* **Task to complete**
Take each line of the data that contains the string "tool" and copy it.

* **Source information**

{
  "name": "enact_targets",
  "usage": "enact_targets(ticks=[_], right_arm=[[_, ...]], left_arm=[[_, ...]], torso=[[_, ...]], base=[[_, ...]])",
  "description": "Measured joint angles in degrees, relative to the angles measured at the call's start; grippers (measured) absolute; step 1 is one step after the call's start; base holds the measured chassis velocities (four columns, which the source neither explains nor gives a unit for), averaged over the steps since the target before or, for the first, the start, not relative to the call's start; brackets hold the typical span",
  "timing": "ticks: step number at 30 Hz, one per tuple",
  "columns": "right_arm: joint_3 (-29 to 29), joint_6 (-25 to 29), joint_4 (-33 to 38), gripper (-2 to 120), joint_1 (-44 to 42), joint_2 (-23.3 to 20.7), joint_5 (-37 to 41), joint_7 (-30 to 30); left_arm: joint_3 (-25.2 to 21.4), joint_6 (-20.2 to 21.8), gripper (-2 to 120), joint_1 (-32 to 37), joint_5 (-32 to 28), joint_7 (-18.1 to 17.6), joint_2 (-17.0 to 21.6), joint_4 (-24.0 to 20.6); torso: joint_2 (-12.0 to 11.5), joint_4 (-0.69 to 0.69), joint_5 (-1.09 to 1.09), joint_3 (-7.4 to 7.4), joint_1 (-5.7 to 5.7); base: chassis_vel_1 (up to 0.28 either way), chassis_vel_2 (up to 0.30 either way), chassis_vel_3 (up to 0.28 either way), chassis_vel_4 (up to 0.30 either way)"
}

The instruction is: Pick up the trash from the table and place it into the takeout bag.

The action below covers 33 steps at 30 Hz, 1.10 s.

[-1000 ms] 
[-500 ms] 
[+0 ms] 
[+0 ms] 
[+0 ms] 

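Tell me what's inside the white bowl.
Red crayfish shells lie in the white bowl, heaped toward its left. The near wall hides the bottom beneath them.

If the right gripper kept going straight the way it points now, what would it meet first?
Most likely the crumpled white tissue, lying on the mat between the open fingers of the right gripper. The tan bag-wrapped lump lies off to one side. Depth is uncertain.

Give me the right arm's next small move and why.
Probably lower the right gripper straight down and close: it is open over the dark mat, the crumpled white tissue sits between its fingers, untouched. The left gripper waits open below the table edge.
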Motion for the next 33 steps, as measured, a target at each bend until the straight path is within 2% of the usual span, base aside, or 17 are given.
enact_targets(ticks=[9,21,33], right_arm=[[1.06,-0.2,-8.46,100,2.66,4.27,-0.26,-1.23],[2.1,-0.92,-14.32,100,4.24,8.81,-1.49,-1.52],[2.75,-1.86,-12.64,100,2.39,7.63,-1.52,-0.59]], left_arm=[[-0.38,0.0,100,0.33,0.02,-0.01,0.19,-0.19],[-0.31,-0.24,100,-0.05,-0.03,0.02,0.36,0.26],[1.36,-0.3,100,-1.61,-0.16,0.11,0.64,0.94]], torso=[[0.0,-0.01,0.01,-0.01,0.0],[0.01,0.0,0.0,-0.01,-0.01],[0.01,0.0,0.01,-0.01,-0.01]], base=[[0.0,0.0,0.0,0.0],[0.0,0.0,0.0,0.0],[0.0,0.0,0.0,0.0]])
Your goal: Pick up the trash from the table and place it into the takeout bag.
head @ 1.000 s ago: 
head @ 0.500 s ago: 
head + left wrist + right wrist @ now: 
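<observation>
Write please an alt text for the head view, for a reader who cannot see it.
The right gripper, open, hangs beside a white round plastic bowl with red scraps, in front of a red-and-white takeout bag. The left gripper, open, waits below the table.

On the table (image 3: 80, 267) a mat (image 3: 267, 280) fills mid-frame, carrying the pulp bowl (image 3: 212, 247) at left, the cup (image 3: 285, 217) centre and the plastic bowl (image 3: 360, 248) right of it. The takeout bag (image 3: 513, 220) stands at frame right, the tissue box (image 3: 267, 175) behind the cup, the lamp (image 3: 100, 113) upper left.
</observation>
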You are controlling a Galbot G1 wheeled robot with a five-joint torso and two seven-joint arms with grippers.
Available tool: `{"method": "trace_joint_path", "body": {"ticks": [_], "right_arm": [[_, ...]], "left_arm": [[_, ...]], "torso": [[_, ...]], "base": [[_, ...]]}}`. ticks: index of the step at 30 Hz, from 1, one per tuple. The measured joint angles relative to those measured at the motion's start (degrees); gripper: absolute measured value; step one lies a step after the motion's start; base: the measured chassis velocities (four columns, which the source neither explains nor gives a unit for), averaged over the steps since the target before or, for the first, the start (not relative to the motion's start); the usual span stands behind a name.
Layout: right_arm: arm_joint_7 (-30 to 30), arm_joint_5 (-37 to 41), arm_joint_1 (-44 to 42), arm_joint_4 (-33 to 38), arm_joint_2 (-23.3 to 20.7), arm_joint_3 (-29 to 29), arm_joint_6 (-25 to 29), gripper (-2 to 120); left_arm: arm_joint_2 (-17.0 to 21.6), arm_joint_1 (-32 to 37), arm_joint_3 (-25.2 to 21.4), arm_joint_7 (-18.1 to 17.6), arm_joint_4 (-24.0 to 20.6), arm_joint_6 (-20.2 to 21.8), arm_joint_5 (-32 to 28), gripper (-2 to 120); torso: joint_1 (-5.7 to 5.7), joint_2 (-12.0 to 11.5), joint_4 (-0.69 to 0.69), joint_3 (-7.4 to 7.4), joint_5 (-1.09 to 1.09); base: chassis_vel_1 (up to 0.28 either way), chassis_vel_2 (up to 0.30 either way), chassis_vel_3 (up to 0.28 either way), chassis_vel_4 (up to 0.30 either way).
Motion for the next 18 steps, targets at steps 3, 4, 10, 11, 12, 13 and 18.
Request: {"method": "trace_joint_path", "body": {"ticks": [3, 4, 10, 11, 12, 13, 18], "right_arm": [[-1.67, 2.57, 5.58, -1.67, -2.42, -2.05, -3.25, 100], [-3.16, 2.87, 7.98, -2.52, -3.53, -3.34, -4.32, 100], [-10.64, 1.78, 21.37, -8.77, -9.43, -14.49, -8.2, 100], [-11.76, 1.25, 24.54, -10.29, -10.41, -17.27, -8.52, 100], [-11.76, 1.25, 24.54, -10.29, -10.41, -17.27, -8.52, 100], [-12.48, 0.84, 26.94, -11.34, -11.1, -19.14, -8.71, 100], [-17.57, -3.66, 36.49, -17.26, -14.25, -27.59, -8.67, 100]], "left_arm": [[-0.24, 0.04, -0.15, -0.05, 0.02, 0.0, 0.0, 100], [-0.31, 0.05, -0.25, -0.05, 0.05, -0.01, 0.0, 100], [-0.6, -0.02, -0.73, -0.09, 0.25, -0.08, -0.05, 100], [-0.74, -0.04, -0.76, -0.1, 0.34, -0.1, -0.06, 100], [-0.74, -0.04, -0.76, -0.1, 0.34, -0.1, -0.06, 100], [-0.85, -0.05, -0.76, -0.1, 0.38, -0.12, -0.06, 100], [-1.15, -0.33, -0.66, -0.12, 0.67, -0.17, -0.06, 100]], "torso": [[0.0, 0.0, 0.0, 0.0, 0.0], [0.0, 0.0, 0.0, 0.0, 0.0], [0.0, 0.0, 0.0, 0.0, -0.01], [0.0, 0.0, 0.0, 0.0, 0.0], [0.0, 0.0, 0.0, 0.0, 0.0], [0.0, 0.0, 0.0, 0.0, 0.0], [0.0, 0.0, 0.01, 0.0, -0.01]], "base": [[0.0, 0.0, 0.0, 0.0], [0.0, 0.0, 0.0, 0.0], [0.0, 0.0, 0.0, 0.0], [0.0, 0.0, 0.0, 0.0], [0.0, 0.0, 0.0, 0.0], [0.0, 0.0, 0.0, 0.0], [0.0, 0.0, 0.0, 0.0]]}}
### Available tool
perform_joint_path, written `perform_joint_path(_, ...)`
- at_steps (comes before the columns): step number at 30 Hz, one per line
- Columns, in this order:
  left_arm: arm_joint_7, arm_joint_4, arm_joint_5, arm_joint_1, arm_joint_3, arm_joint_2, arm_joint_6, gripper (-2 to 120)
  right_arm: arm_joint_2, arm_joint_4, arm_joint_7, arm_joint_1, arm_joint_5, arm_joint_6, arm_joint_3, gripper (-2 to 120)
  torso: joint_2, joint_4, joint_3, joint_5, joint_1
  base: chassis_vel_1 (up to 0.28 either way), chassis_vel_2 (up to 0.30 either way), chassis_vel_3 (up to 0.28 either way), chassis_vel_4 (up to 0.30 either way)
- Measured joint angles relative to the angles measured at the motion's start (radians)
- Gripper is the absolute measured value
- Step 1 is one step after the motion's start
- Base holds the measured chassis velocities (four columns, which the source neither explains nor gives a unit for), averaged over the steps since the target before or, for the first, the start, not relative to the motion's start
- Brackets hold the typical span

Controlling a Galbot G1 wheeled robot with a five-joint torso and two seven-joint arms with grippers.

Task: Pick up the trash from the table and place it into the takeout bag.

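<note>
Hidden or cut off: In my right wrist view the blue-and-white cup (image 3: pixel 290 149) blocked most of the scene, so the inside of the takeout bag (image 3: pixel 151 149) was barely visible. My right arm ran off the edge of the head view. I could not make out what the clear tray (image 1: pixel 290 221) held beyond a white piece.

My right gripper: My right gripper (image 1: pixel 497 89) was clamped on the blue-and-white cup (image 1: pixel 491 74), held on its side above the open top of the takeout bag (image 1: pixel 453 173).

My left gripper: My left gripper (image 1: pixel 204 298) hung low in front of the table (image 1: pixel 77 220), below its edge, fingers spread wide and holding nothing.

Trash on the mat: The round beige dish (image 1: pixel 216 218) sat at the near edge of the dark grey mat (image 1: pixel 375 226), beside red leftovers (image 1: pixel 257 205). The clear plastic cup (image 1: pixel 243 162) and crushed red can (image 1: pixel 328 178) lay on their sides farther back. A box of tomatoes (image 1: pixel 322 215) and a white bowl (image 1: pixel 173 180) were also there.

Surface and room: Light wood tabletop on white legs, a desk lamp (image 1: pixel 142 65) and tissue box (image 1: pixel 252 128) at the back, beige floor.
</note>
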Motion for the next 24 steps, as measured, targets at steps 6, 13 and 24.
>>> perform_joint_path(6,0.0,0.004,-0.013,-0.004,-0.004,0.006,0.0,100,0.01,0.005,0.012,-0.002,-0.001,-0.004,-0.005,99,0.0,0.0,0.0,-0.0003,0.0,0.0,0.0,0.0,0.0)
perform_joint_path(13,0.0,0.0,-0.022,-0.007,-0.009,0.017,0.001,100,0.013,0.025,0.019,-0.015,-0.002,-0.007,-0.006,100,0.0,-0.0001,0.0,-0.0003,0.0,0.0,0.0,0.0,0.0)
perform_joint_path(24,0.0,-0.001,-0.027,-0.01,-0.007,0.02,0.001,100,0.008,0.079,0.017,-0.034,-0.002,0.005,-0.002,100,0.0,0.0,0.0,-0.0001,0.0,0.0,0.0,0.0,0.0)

* **Solution**
Available tool: `{"method": "trace_joint_path", "body": {"ticks": [_], "right_arm": [[_, ...]], "left_arm": [[_, ...]], "torso": [[_, ...]], "base": [[_, ...]]}}`. ticks: index of the step at 30 Hz, from 1, one per tuple. The measured joint angles relative to those measured at the motion's start (degrees); gripper: absolute measured value; step one lies a step after the motion's start; base: the measured chassis velocities (four columns, which the source neither explains nor gives a unit for), averaged over the steps since the target before or, for the first, the start (not relative to the motion's start); the usual span stands behind a name.
### Available tool

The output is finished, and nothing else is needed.